In 1945, Alfonso Rosales, José T. Meza and Mateo Zepeda took over the then-dismantled club that had many of their top players leaving to join clubs that offered them more money. Club Deportivo Nacional was purchased along with a group of reduced collaborators, José Ramírez being the most important.

From 1946 to 1951, Daniel Jaime and his sons took ownership and tried hard to promote it and place it in the best leagues in Mexico. The club kept producing good players, such as Jesús "Chuco" Ponce and Tomás Balcázar, standouts who later went on to be part of the Campeonísimo with Guadalajara in the 1960s.

== 1950s ==
From 1951 to 1954, Antonio Casilla was the club's owner and saw it struggle during his ownership. In 1954, he sold the club to J. Guadalupe Vargas, who went on to register the club in the Segunda División de México, finally putting them in the professional leagues in Mexico. The club made it official on February 26, 1956 and played in their first tournament later in the year.

The club's first game was played on July 18, 1956, against Celaya, who defeated them 2–1. El Nacional did not win a single match until the third round when the beat Club de Fútbol Laguna 4–3. It played in the Segunda División from 1956 to 1961 when the club won the championship and was awarded a promotion to the Primera División de México.

== 1960s Primera División de México ==
The club played its first Primera División de México tournament in the 1960–61 season. It finished with seven wins, nine draws, ten losses, and thirty scored goals and from an allowed 44. This gave them 23 points. The team was tied for eighth with Tampico Tampico and Atlante That same year Club Universidad Nacional was promoted and Zacatepec was relegated to the Segunda División.

In the 1962–63 tournament, the club finished sixth overall with nine wins, nine draws, eight losses, scoring 37 goals from an allowed 43. This put them nine points shy of their crosstown rival Oro, who finished with 37 points. That same year, Zacatepec was promoted after a year in the inferior division and Tampico Maderowas relegated to the Segunda División.

In the 1963–64 tournament, the club finished last in the league with four wins, four draws, 18 losses, totaling 12 points. They scored 26 goals from allowed 71. The club had the worst goal differential in the league after allowing 45 more goals than they scored. Cruz Azul (Segunda División champion) and Veracruz (2nd place in a promotion tournament) were promoted, which increased the number of teams to 16, in which Nacional was first, and thus not relegated.

In the 1964–65 tournament, the club finished 14th, last in the league with a record of six wins, ten draws, 14 losses, and scored 29 goals from an allowed 50, for a total of 22 points. El Nacional started the tournament by losing against América 2–1 then losing 3–0 to León in the third round.
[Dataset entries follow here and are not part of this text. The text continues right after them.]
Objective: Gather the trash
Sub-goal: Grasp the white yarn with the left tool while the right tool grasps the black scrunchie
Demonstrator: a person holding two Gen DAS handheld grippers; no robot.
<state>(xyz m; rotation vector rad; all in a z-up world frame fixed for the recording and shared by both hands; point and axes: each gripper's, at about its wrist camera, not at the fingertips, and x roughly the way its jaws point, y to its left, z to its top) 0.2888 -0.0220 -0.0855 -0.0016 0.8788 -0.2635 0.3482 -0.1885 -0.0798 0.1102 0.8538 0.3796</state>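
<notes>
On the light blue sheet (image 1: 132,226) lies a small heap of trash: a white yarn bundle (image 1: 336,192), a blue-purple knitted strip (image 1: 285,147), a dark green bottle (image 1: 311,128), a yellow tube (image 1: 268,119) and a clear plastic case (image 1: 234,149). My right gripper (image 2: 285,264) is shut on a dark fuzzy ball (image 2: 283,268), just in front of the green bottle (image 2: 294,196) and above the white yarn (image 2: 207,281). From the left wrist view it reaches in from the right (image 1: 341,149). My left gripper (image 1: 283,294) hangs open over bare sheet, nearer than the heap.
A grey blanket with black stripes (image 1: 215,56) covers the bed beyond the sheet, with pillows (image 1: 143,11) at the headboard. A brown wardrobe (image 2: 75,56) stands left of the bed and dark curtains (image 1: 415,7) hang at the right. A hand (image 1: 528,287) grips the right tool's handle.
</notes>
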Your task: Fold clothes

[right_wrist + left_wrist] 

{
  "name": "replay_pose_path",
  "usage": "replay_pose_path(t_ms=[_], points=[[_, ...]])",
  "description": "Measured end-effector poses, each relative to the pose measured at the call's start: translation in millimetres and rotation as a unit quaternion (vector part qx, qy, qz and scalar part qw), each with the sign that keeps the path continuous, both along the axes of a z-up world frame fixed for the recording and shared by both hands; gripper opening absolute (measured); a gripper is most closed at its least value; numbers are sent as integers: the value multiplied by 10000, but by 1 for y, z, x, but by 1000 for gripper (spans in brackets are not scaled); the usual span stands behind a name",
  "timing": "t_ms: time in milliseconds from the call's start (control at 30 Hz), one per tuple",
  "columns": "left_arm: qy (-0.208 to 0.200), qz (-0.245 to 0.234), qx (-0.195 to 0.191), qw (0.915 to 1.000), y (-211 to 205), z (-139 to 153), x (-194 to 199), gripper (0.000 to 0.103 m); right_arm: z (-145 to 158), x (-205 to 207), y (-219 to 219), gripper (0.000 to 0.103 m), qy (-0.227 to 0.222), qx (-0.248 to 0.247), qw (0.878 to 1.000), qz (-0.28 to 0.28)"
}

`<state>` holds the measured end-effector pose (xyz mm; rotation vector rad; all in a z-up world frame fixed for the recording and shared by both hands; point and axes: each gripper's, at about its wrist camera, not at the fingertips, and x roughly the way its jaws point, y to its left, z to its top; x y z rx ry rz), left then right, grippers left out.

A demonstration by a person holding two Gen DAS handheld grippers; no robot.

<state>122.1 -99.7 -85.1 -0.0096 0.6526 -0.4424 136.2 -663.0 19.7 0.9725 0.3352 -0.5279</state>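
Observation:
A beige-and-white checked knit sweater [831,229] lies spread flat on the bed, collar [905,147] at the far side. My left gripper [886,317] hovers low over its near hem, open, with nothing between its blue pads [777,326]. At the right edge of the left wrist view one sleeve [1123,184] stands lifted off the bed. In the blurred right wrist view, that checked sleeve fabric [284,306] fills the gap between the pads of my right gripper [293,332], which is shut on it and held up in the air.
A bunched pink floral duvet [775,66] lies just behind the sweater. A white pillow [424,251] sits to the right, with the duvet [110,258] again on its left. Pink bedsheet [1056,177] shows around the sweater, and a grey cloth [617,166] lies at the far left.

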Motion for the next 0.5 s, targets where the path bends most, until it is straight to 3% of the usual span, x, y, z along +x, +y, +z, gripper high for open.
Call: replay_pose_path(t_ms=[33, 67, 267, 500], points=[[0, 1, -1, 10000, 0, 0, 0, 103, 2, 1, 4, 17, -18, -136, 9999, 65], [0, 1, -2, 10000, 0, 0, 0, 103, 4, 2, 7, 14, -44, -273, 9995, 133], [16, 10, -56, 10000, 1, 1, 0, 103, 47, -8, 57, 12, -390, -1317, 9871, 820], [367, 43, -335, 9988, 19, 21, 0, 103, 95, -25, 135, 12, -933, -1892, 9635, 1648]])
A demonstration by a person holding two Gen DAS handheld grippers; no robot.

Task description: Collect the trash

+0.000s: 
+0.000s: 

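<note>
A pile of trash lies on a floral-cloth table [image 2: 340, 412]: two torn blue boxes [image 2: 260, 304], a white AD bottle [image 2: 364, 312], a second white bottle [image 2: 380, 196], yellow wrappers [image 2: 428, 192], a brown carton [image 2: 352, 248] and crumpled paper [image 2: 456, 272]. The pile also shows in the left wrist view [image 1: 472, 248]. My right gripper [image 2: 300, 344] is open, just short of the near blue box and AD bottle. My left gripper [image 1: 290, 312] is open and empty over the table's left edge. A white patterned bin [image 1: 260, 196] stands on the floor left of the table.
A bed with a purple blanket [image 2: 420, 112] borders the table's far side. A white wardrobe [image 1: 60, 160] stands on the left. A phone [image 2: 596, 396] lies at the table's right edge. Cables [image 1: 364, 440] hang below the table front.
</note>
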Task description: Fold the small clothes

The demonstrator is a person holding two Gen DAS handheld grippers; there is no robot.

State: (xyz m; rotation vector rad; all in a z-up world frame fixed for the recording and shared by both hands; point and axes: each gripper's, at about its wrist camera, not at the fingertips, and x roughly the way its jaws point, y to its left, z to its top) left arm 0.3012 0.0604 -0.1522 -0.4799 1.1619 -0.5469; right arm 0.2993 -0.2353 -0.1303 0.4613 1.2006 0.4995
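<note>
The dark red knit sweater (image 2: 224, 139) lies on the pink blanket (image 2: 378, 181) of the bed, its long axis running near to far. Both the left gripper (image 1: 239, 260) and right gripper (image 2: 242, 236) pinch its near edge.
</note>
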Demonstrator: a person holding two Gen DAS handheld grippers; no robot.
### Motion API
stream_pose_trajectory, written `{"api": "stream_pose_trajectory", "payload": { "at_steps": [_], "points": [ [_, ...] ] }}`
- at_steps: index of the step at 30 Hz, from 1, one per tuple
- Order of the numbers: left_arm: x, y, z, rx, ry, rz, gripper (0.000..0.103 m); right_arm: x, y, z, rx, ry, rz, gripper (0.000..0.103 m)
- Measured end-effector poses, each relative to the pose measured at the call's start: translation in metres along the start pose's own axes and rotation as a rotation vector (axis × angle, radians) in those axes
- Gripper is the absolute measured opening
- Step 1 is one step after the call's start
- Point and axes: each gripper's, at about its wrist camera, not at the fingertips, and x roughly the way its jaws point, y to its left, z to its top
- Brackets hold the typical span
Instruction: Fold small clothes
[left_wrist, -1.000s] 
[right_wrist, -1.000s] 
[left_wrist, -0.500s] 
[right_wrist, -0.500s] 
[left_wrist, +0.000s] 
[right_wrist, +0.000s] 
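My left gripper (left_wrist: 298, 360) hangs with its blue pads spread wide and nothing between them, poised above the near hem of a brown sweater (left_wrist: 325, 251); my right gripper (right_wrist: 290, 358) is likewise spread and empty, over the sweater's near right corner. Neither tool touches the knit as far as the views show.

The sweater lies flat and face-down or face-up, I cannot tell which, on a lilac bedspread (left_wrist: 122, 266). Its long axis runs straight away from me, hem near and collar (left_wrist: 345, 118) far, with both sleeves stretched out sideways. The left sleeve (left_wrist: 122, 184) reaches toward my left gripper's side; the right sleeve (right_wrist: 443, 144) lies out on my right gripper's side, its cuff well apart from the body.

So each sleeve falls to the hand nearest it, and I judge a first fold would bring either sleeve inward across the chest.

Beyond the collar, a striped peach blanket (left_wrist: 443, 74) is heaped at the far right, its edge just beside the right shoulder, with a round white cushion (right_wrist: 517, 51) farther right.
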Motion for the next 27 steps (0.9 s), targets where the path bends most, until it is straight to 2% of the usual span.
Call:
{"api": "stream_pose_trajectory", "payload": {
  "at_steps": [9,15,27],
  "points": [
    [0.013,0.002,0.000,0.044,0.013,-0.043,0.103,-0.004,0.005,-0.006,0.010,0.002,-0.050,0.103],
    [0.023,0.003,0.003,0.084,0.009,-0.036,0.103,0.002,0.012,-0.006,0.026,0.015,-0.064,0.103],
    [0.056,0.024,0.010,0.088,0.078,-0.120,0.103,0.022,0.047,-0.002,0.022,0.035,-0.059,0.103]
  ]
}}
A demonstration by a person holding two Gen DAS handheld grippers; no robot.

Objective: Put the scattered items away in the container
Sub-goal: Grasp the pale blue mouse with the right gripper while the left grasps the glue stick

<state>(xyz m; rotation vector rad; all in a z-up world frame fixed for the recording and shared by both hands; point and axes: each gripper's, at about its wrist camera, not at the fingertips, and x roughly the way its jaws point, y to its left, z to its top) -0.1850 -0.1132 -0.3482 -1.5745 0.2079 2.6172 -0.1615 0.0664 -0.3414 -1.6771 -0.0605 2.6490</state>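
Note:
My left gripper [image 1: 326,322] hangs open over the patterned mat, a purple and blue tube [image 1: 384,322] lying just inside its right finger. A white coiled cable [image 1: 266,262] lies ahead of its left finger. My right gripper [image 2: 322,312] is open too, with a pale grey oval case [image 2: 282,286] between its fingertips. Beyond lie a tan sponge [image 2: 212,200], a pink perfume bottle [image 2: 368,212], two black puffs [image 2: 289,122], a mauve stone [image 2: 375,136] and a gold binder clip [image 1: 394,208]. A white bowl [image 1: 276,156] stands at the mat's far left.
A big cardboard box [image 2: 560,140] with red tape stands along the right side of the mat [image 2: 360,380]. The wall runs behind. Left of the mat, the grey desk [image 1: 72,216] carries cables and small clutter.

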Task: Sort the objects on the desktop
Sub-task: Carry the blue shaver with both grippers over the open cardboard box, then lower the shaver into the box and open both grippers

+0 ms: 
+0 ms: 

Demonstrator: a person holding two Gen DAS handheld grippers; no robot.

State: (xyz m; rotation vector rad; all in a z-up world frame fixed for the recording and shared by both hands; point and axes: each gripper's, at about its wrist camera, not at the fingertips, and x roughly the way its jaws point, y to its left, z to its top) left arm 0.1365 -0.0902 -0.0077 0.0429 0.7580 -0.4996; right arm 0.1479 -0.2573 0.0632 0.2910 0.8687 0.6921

They lost 2–1 to Atlético Morelia, in the fourth, lost 2–0 to Monterrey, in the 5th round and lost again to Toluca 2–0. In the sixth round, the club was humiliated after losing 6–1 to Oro and, as if that was not enough, in round 7 the club lost 5–1 to Club Universidad Nacional. In the round 8 the club finally earned their first point after drawing 0–0 with Necaxa. The club was relegated to the Segunda División that year, the club's last season in the Primera División to date.

=== Primera División de México statistics ===

| GP | W | D | L | GF | GA | Pts | DIF |
| 108 | 26 | 32 | 50 | 122 | 198 | 84 | −74 |

- Gp – Games Played
- W – Wins
- D – Draws
- L – Loss
- GF – Goals For
- GA – Goals Allowed
- Pts – Points
- DIF – Difference

== After of the Primera División relegation ==
After its relegation from the Primera División in 1965, the team had an opportunity to return to the top category in 1970, that year a special tournament was played for the celebration of the FIFA World Cup in Mexico and the subsequent expansion of the first division to 18 clubs. Nacional qualified for the final phase of the tournament along with Puebla, Naucalpan and Unión de Curtidores, however, the Guadalajara team finished the stage in third place, so they were left without the promotion, which was won by Puebla.

After the failed attempt to promote in 1970, the team entered into financial problems, so it began to change fields, leaving the Estadio Jalisco to move to the Estadio Tecnológico de la U. de G., later, in 1976 the club was moved to Ciudad Guzmán, to about 120 kilometers from Guadalajara, since the local city council offered support for the team. However, the team failed to gain enough fans and support, so in 1979 it was dissolved after selling its license to Satélites de Tulancingo being relocated to Tulancingo, Hidalgo.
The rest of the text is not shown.